Open mfairchild365 opened 4 years ago

mfairchild365 commented 4 years ago

From Hadi:

While I have no problem recording my observation, I strongly believe that both screen reader and browser makers should be part of this process to see first-hand how the information is rendered and trace any potential bugs in their system so they can fix the issues as we go. I understand that we want to record our findings but I believe our main goal is to help them to produce the expected output. If it is the main goal, I think we can achieve it a lot sooner and easier if they become part of this testing process.

Maybe I haven’t understood the mission of this group but for me it is a typical collaboration that we have with various software companies. I always have them work and engage them in the testing process. It would be great if we can use a few minutes of our next meeting to talk why they are not engaged in this process.

We have already documented how AT developers are included in our process, but we do not appear to have any documentation around how we include browser developers in the process.

mcking65 commented 4 years ago

We can add some documentation regarding where to raise browser-related bugs. In terms of process, though, aria-at is just one piece of the stack testing process.

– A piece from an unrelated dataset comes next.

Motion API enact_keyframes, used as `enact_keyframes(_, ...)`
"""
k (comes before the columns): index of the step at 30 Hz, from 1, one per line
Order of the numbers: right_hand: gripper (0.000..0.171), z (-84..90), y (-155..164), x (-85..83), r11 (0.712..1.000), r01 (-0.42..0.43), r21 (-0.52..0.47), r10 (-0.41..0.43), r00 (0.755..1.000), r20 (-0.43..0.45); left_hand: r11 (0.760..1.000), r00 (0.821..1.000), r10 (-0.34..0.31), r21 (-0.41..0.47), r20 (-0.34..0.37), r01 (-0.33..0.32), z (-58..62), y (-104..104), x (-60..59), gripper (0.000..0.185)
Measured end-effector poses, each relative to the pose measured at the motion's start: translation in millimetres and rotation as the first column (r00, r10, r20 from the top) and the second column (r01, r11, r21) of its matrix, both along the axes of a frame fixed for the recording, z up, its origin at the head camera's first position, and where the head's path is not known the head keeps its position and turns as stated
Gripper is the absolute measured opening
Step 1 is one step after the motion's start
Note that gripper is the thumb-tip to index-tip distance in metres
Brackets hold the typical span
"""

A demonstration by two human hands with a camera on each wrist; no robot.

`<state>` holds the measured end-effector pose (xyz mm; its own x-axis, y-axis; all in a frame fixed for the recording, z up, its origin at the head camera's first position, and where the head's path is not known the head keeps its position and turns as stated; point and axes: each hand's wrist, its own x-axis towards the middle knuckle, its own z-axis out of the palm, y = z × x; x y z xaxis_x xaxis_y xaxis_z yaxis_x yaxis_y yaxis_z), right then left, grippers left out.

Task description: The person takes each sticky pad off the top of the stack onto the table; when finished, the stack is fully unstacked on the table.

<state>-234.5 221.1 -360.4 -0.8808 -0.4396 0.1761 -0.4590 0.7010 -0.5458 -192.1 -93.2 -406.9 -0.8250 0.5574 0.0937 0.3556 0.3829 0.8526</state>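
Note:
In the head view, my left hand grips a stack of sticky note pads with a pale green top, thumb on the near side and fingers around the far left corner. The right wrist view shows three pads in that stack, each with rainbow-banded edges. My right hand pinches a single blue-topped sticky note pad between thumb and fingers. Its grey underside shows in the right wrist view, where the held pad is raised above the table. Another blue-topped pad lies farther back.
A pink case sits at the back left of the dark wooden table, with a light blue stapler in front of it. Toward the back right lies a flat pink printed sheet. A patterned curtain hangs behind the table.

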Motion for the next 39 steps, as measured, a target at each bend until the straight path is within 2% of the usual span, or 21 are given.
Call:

The scope of aria-at is the last mile from the operating system API to the user.

  1. ARIA Working Group tests browser support, i.e., makes sure that each ARIA attribute is correctly reflected in operating system APIs.
  2. APG Task Force provides the reference implementations of ARIA based on the ARIA specification.
  3. ARIA-AT tests whether assistive technologies accurately render the reference implementations.

If we find a browser bug, that would indicate a failure in the ARIA testing. So, we would not only want to raise a browser bug but also examine the ARIA tests to ensure that it appropriately covers the relevant ARIA attribute.

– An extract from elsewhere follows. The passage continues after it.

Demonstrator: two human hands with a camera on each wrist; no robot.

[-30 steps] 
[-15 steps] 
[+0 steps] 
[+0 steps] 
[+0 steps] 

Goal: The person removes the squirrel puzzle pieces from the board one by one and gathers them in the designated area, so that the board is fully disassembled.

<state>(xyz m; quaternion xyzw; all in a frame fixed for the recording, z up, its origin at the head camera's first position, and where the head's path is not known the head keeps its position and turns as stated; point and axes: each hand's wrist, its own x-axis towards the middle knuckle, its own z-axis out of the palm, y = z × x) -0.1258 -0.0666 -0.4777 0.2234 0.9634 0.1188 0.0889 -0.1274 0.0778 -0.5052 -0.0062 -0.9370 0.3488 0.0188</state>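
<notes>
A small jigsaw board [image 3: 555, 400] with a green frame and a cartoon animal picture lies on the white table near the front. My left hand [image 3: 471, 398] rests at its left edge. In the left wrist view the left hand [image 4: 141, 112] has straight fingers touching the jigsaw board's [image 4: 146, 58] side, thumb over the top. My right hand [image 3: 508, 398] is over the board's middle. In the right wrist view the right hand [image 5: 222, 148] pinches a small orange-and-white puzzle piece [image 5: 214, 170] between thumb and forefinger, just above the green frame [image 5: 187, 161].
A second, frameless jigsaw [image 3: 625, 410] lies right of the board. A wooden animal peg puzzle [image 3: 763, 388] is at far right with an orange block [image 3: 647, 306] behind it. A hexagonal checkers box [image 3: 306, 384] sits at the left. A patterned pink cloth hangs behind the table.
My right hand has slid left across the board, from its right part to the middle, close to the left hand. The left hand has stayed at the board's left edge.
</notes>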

When we are running aria-at tests, we do not expect the testers to do root cause analysis of a failure. However, we will have data that enables us to identify upstream causes that are either in the test case (reference implementation) or the browser. If a given assertion fails exactly the same way in multiple assistive technologies but only in a specific browser, that could point to a browser bug.

In other words, the formal channel for doing this is the ARIA Working Group, to which many of us belong. Of course, we are also directly involving members of the ARIA working group who represent each of the browser teams.